The Chinese court in Hangzhou calls for NFT regulation

Haru Invest

China’s Hangzhou court argued that NFTs have properties of property rights such as value, scarcity, disposability and legibility, and therefore should be protected by law.

The Hangzhou Internet Court is a court with special jurisdiction that focuses on Internet-related matters. The Court dealt with a case at the end of November in which it called for NFT regulations.

The Hangzhou Hearing

Hangzhou Digital Technology Company, which operates an NFT marketplace and a platform user, was on either side of the hearing.

The user claimed that it did not receive the NFT it purchased, even after fulfilling all the requirements. The user claimed that the company refunded them instead of delivering the purchased NFT.

The user claimed that the company caused him financial harm by withholding from his end of the trade and sued to request to either deliver the NFT or compensate his financial loss by paying 99,999 yuan ($14,368).

In response, the company claimed that it did not facilitate the transfer because the information the user provided during the purchase was incorrect.

The Hangzhou Internet Court sided with the user because the transaction involved digital NFT collections, not NFT rights certificates. The court stated:

“NFT digital collections have the object properties of property rights such as value, scarcity, disposability and tradability. They also have the unique properties of virtual network property such as network virtuality and technology, and are virtual network property.
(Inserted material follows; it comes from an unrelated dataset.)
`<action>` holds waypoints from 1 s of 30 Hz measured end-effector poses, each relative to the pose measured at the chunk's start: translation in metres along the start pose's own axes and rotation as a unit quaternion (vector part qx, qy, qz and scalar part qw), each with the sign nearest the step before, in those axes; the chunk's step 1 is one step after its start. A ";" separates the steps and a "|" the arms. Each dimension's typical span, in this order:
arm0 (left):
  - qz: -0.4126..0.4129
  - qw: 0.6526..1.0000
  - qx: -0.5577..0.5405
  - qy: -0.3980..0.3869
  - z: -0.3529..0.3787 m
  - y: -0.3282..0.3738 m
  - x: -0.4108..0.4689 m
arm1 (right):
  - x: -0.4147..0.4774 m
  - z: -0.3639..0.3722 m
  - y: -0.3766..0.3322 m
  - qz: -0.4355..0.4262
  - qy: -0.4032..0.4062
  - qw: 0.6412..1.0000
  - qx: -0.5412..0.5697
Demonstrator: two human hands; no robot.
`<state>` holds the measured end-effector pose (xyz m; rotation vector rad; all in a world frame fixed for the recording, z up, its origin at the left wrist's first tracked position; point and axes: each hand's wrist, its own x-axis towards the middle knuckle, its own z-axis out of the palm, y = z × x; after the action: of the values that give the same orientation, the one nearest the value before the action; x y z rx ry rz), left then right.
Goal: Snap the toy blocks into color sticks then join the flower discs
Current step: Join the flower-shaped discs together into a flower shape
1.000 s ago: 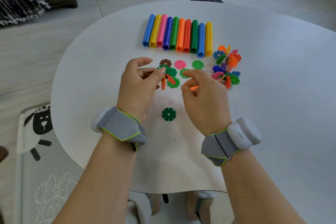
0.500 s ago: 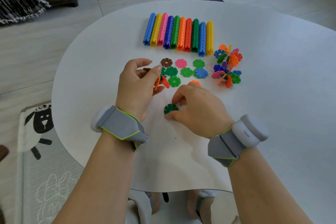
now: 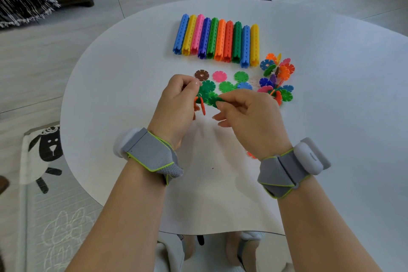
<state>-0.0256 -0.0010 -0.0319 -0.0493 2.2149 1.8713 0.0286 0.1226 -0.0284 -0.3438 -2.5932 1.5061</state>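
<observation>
My left hand (image 3: pixel 176 104) pinches a small piece of joined orange flower discs (image 3: pixel 202 106) above the table. My right hand (image 3: pixel 249 115) holds a dark green disc (image 3: pixel 213 99) by its edge, right beside the orange piece; whether they touch I cannot tell. Loose discs lie flat behind my hands: a brown disc (image 3: pixel 201 75), a pink disc (image 3: pixel 220 76), a green disc (image 3: pixel 241 76) and a blue disc (image 3: pixel 244 86). A joined cluster of flower discs (image 3: pixel 277 77) stands at the right. Several color sticks (image 3: pixel 217 40) lie side by side at the back.
The white round table (image 3: pixel 331 117) carries everything. An orange disc (image 3: pixel 251 155) lies partly hidden beside my right wrist. Both wrists wear grey straps with white devices. A sheep-patterned mat (image 3: pixel 44 161) covers the floor at the left.
My right hand picked the dark green disc up off the table and raised it to the orange piece in my left hand. An orange disc now lies near my right wrist.
</observation>
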 end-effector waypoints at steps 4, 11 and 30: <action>-0.006 1.000 -0.016 -0.011 0.001 0.001 -0.001 | -0.002 0.000 0.000 -0.019 0.020 1.000 -0.014; -0.025 0.999 -0.026 -0.004 0.000 0.003 -0.001 | -0.003 0.002 -0.002 -0.027 0.020 0.999 -0.009; -0.020 1.000 0.014 -0.019 0.005 0.006 -0.006 | -0.005 0.014 0.006 -0.091 0.056 0.992 -0.061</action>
<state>-0.0204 0.0039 -0.0259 -0.0513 2.1980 1.8055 0.0307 0.1125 -0.0409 -0.1917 -2.5552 1.2365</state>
The contract involved does not violate the laws and regulations of our country, nor does it violate our country’s realistic policy and regulatory orientation to prevent economic and financial risks, and should be protected by our laws.”

China on crypto

China has been known for its anti-crypto stance. The country banned crypto mining in 2021, and many crypto leaders have fled due to its strict regulations.
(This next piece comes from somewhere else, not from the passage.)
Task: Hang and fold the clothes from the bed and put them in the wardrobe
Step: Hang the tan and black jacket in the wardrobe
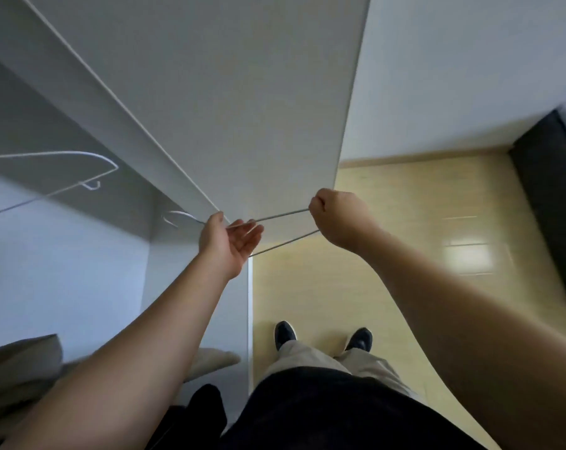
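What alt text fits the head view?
A person holds a wire hanger in front of an open wardrobe door: the right hand grips one end in a fist, and the left hand lies open under the wire near the hook. Inside at left hangs a second hanger, with folded clothes below.

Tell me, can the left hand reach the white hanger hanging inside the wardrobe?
Probably yes. The left hand is open beside the wardrobe, and nothing shows between it and the hanging white hanger. The right hand grips the other hanger, so the left seems free.
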`<state>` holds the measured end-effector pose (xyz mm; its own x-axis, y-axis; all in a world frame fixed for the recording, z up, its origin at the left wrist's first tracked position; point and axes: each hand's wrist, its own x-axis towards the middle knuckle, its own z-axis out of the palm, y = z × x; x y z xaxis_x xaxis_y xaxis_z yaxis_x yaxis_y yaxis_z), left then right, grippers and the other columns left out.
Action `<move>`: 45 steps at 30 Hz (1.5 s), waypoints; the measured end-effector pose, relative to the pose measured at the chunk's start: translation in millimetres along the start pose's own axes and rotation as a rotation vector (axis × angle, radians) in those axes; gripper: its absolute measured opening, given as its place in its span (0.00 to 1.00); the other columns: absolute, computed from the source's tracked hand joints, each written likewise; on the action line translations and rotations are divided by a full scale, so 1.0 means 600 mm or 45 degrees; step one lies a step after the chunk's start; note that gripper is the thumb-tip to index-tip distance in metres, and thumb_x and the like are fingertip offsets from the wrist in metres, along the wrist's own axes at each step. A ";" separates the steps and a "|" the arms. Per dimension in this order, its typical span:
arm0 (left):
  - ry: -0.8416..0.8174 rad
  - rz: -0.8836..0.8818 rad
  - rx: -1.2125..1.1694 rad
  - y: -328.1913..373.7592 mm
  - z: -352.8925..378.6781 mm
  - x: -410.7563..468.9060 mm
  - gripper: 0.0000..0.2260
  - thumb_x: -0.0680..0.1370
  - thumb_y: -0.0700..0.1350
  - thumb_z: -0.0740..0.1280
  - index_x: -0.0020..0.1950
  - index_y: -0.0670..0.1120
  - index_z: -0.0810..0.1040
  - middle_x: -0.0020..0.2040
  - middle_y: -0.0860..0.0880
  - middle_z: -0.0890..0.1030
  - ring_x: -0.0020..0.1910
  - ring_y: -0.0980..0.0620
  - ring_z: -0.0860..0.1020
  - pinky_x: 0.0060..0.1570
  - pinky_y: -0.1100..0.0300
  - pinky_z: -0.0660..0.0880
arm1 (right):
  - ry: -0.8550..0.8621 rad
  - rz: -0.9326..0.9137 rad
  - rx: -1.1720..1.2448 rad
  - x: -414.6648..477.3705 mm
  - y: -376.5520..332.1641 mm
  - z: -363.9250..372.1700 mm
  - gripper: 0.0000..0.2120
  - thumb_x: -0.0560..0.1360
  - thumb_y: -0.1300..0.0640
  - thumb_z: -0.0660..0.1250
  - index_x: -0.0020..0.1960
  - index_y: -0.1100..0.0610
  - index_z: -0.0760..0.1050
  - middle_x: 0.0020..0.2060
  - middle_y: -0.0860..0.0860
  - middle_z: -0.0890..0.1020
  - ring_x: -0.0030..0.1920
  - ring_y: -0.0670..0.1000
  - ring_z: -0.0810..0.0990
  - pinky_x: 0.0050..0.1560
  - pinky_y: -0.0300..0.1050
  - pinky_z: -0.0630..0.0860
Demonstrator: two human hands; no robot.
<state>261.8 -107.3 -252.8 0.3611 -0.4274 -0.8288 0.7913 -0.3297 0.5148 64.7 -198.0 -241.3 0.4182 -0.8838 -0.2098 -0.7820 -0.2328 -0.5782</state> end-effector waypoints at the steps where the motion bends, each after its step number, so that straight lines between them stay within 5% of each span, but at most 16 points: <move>1: -0.011 -0.046 0.111 -0.027 0.027 0.006 0.19 0.85 0.54 0.56 0.51 0.39 0.75 0.42 0.40 0.85 0.35 0.42 0.86 0.33 0.55 0.83 | 0.030 0.065 -0.015 -0.013 0.033 -0.018 0.17 0.80 0.54 0.54 0.33 0.54 0.63 0.29 0.51 0.72 0.32 0.56 0.69 0.30 0.47 0.58; 5: -0.074 -0.061 0.692 -0.142 0.141 0.009 0.17 0.85 0.53 0.59 0.44 0.42 0.73 0.37 0.42 0.81 0.32 0.44 0.81 0.28 0.59 0.78 | 0.194 0.358 -0.096 -0.073 0.170 -0.107 0.16 0.77 0.52 0.56 0.32 0.56 0.66 0.28 0.52 0.72 0.28 0.53 0.69 0.28 0.42 0.57; 10: -0.257 0.250 1.188 -0.280 0.315 -0.011 0.13 0.77 0.49 0.74 0.40 0.43 0.75 0.33 0.45 0.77 0.27 0.47 0.79 0.31 0.57 0.79 | 0.421 0.573 -0.186 -0.155 0.363 -0.238 0.19 0.75 0.45 0.59 0.32 0.56 0.72 0.26 0.50 0.76 0.29 0.54 0.75 0.28 0.39 0.65; 14: -0.467 0.442 1.266 -0.392 0.495 -0.056 0.10 0.78 0.46 0.73 0.46 0.43 0.75 0.40 0.45 0.81 0.30 0.48 0.80 0.29 0.57 0.80 | 0.549 0.744 -0.118 -0.219 0.512 -0.365 0.17 0.74 0.46 0.60 0.31 0.55 0.74 0.28 0.50 0.77 0.29 0.53 0.76 0.28 0.40 0.70; 17: -0.637 0.542 1.323 -0.471 0.635 -0.092 0.07 0.82 0.44 0.67 0.49 0.40 0.77 0.45 0.43 0.81 0.30 0.47 0.82 0.28 0.57 0.79 | 0.672 0.901 -0.072 -0.260 0.614 -0.455 0.17 0.72 0.47 0.58 0.30 0.56 0.72 0.28 0.50 0.77 0.29 0.53 0.75 0.28 0.40 0.66; 26: -0.859 0.788 1.576 -0.670 1.015 -0.107 0.09 0.82 0.44 0.66 0.45 0.43 0.80 0.42 0.47 0.85 0.26 0.52 0.81 0.26 0.60 0.76 | 0.790 1.122 -0.123 -0.269 0.885 -0.629 0.17 0.78 0.49 0.57 0.33 0.54 0.69 0.30 0.48 0.74 0.36 0.56 0.74 0.42 0.49 0.69; 33: -1.281 0.686 1.868 -0.878 1.301 -0.157 0.08 0.81 0.44 0.68 0.48 0.40 0.82 0.40 0.48 0.85 0.23 0.56 0.78 0.24 0.64 0.74 | 0.704 1.338 0.041 -0.301 1.088 -0.753 0.16 0.80 0.43 0.59 0.38 0.51 0.71 0.40 0.51 0.80 0.43 0.58 0.78 0.43 0.48 0.76; 40: -1.627 0.593 2.002 -1.109 1.499 -0.266 0.08 0.77 0.46 0.74 0.47 0.44 0.78 0.39 0.49 0.86 0.28 0.49 0.83 0.32 0.50 0.81 | 0.790 1.473 0.194 -0.355 1.294 -0.845 0.14 0.79 0.47 0.61 0.47 0.55 0.80 0.44 0.52 0.84 0.48 0.57 0.81 0.48 0.51 0.79; 45: -1.676 0.611 2.050 -1.265 1.594 -0.316 0.09 0.76 0.46 0.75 0.45 0.44 0.78 0.40 0.46 0.86 0.26 0.51 0.81 0.26 0.58 0.77 | 0.744 1.446 0.333 -0.392 1.461 -0.910 0.11 0.79 0.48 0.61 0.52 0.50 0.81 0.48 0.50 0.85 0.50 0.54 0.81 0.50 0.50 0.80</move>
<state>-879.2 -581.1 -277.1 -0.6777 -0.6301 -0.3790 -0.4970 0.0126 0.8677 -971.5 -416.1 -268.7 -0.7264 -0.5936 -0.3464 -0.4234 0.7835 -0.4549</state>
However, crypto enthusiasts have been pushing for change. In October, China-backed researchers called for the launch of a pan-Asian digital currency to compete with the US dollar’s dominance in the region. In November, it was revealed that China still holds all of the krypton it confiscated, the total amount equivalent to $3.9 billion.

Looking at the signs, BitMex CEO Arthur Hayes speculated that China may use Hong Kong’s crypto-embracing attitude to capitalize on crypto.